The activity of each enzyme for real substrate (starch) was determined as follows: 50 μL 100 ng/μL enzyme protein, 25 μL 8% starch (after boiling treatment), 25 μL 100 mM citrate phosphate buffer (pH 5.0). After incubation at 60 ℃ for 10 min, the yield of reducing sugar was measured by DNS method [45]. The optimal pH of each enzyme was measured in 100 mM citrate phosphate buffer with different pH (2.2, 3.0, 4.0, 4.2, 4.4, 4.6, 4.8, 5.0, 6.0, 7.0, and 8.0). The optimal reaction temperature of each enzyme was measured at different temperatures (50, 60, 62, 64, 66, 68, 70, 80, 90 ℃) and pH 5.0. Deglycosylation of O1-2 and O1-4 was conducted with PNGase F (peptide-N-Glycosidase F) as described in the manual instruction.

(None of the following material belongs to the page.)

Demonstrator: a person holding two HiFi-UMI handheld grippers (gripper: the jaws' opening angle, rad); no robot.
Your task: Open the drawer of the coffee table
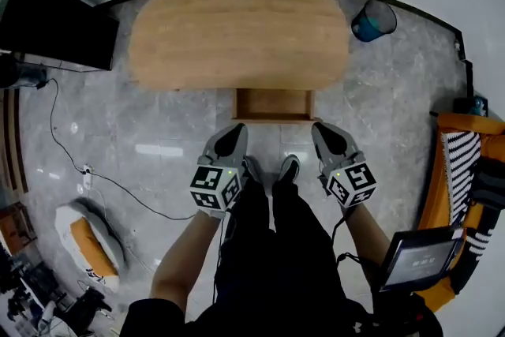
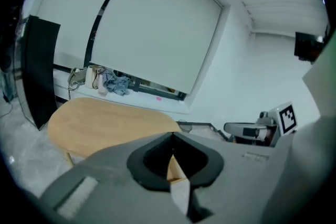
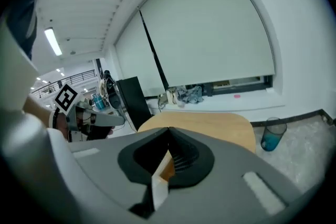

Synergistic effects of the multiple saccharifying enzymes on starch saccharification

The synergistic reactions of multiple saccharifying enzymes were carried out at 62 ℃ for 4 and 8 h, and the reducing sugars produced were measured using DNS assay. In order to monitor the effect of neutral α-amylase in synergistic system on starch saccharification, different concentrations of neutral α-amylase (0, 112.5, 225, 337.5, 562.5, 1125 ng/mL) were added in the reaction system containing 10% starch, 125 ng/mL low-glycosylated glucoamylase, 1000 ng/mL high-glycosylated glucoamylase and 1.25 ng/mL acid α-amylase in 100 mM citrate phosphate buffer (pH 5.0). For detecting the effect of acid α-amylase in synergistic system on starch saccharification, different concentrations of acid α-amylase (0, 1.25, 6.25, 12.5, 112.5, 225, 337.5 ng/mL) were added in the reaction system containing 10% starch, 125 ng/mL low-glycosylated glucoamylase, 1000 ng/mL high-glycosylated glucoamylase and 125 ng/mL neutral α-amylase in 100 mM citrate phosphate buffer (pH 5.0). The optimum ratio of two glucoamylases was also measured. The reaction system contained 10% starch, 50 ng/mL neutral α-amylase, 5 ng/mL acid α-amylase and 4500 ng/mL total glucoamylase with different ratios (1:89, 5:85, 10:80, 20:70, 30:60, 4050, 50:40, 60:30, 70:20, 80:10, 90:0) in 100 mM citrate phosphate buffer (pH 5.0).